Landing Point · BR Brazil
| Cable | Status |
|---|---|
| Norte Conectado (Infovia 02) | Active |
RTT measurements to this landing point from 2026-03-10 through 2026-04-27 — live ICMP round-trip time via RIPE Atlas probes. Recomputed daily. ✓ No anomalies detected in the monitored period.
| Probe | Location | Samples | Avg |
|---|---|---|---|
| #1014473 own probe | Minsk BY | 6 | 272.8 ms |
| #1014589 own probe | Almaty KZ | 6 | 298.5 ms |
| #1014597 own probe | Tbilisi GE | 6 | 271.7 ms |
| #1014969 own probe | Jerusalem IL | 5 | 275.6 ms |
| #1015313 own probe | Sevastopol UA | 4 | 311.0 ms |
| #1015523 own probe | Moscow RU | 2 | 265.8 ms |
Tabatinga is a municipality in the western reaches of the Brazilian state of Amazonas, situated in the Três Fronteiras region where Brazil meets its western neighbors. Despite its deep inland position along the Amazon river system, Tabatinga hosts submarine cable infrastructure, demonstrating how Brazil's fiber network extends far beyond its Atlantic coastline. One submarine cable lands at Tabatinga, connecting this remote western municipality to the broader national digital network.
The cable landing at Tabatinga is part of the Norte Conectado (Infovia 02) system, a domestic route that links points entirely within Brazil. This configuration establishes Tabatinga as a terminus on an intra-national corridor rather than a gateway to international destinations, positioning the city as a node in Brazil's effort to extend connectivity to its more distant interior regions.

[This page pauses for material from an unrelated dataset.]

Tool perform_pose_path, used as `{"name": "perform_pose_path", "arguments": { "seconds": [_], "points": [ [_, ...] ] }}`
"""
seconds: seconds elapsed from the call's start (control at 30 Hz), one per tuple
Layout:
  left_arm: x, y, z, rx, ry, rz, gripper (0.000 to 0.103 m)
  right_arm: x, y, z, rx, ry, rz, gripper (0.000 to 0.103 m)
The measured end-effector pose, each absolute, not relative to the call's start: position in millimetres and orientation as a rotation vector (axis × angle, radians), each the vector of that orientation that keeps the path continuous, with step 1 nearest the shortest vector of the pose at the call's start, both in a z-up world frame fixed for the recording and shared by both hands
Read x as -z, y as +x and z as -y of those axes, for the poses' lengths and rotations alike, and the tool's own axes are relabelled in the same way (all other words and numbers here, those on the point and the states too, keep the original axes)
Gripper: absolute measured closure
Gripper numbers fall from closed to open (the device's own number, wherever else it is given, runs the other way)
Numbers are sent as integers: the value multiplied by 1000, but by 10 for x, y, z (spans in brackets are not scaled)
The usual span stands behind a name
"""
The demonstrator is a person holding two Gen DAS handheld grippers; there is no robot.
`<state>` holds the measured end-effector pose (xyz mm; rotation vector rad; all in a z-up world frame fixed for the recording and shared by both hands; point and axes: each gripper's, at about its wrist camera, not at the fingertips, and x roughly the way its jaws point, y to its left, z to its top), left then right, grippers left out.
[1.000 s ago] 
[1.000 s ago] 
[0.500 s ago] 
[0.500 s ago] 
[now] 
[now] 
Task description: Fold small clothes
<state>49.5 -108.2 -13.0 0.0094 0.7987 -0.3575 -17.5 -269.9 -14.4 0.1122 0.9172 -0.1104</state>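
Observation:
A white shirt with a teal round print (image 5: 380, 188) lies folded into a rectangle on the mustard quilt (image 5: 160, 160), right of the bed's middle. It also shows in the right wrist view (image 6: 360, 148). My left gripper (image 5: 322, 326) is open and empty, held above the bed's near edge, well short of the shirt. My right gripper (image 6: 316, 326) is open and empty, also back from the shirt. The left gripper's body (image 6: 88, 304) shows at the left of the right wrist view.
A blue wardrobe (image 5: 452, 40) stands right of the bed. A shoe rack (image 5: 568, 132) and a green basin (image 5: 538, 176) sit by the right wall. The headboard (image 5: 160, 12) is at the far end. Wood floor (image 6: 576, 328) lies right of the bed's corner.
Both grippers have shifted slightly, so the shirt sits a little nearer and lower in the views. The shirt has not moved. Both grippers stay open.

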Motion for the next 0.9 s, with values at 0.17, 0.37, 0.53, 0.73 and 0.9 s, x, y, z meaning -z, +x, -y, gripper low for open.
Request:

Norte Conectado (Infovia 02) is a submarine cable measuring 1,796 km in length, with a scheduled ready-for-service date of 2026, currently in draft status. All other endpoints on this cable are also located within Brazil, making it a wholly domestic system. The cable connects Tabatinga to other Brazilian landing points along its route, providing a submarine fiber link that traverses the waterways of the Amazon basin to reach this far-western municipality.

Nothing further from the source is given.